Het land gaf toestemming om een grot die meer dan 75.000 jaar lang afgesloten was geweest, te openen en industrieel te exploiteren. Na 13 meter sediment te hebben verwijderd, stuitten ze op een verrassing.
Wat begon als een mijnbouwproject in het noorden van Noorwegen stuitte, bleek uiteindelijk een natuurlijke enclave te zijn die al meer dan 70.000 jaar ongerept was. Verborgen onder meters sediment bevatte deze ruimte een diversiteit aan reeds uitgestorven soorten die een nieuw perspectief bieden op de glaciale ecosystemen uit het verleden.
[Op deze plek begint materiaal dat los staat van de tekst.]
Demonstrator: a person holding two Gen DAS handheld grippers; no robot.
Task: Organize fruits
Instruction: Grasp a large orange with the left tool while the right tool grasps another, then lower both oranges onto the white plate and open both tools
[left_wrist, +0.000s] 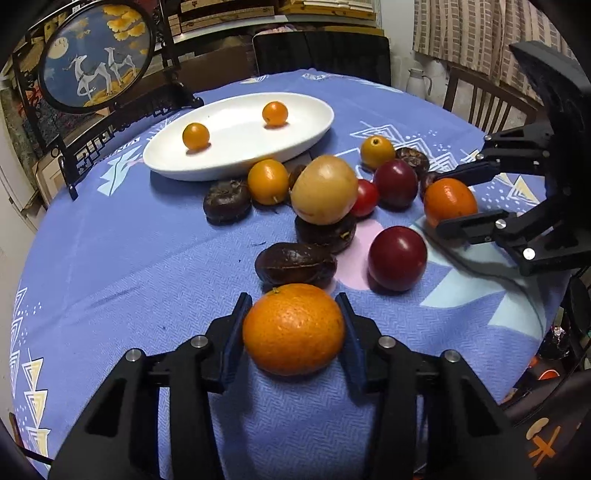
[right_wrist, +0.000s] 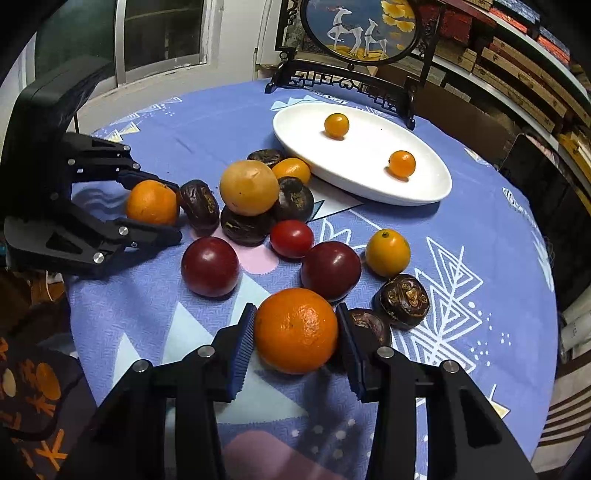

De ontdekking vond plaats in 1991, toen een industriële boor per ongeluk een holte doorboorde die nu bekend staat als Arne Ovamgrotta. Hoewel er decennialang nauwelijks onderzoek werd gedaan, wekte een wetenschappelijke expeditie in 2021 van de Universiteit van Oslo en de Universiteit van Bournemouth opnieuw de belangstelling voor de plek, die een van de meest unieke fossielenafzettingen van het Europese Noordpoolgebied bleek te bevatten.
Een grot die meer dan 70.000 jaar afgesloten was
Deskundigen verwijderden meer dan 13 meter sediment om toegang te krijgen tot de overblijfselen. Zoals ze vertellen in het wetenschappelijke artikel dat ze onlangs hebben gepubliceerd en dat beschikbaar is in het tijdschrift PNAS, vonden ze botten van ijsberen, rendieren, walrussen, noordelijke baleinwalvissen en zelfs zoetwatervissen. Een van de meest verrassende vondsten was die van een lemming met een kraag, een soort die in Europa is uitgestorven en nog nooit eerder in Scandinavië is gedocumenteerd.
De verscheidenheid aan fauna suggereert dat de omgeving 75.000 jaar geleden niet zo vijandig was als je zou verwachten tijdens een ijstijd. Volgens geneticus Sanne Boessenkool, hoofdauteur van de studie, “hebben we zeer weinig bewijs van hoe het leven in het Noordpoolgebied meer dan 10.000 jaar geleden was, wat deze plek tot een unieke bron van informatie maakt”.
Een ecosysteem dat de verandering niet heeft kunnen weerstaan
De gevonden resten wijzen erop dat de soorten die het gebied bewoonden de volgende temperatuurdaling niet hebben overleefd. Genetische analyses tonen aan dat geen enkele soort zich aan het nieuwe klimaat heeft kunnen aanpassen of op tijd is gemigreerd. Paleontoloog Sam Walker benadrukte in dit verband dat “dit aantoont hoe soorten die aan de kou zijn aangepast, moeite hebben om extreme weersomstandigheden het hoofd te bieden”.
Bovendien waarschuwde Walker dat de huidige context nog complexer is: “Tegenwoordig zijn habitats veel meer gefragmenteerd, wat nieuwe obstakels voor hun overleving opwerpt.” Hoewel de verandering duizenden jaren geleden in de richting van een kouder klimaat ging, vormt de huidige opwarming een nog grotere uitdaging voor deze soorten.
Deze ijzige enclave uit het verleden dient vandaag als waarschuwing voor het behoud van soorten. Het team blijft de gevonden resten analyseren om meer inzicht te krijgen in de uitstervingspatronen in extreme omgevingen. Boessenkool merkte op dat “als ze al problemen hadden met afkoeling, hun vermogen om opwarming te weerstaan nog beperkter kan zijn”.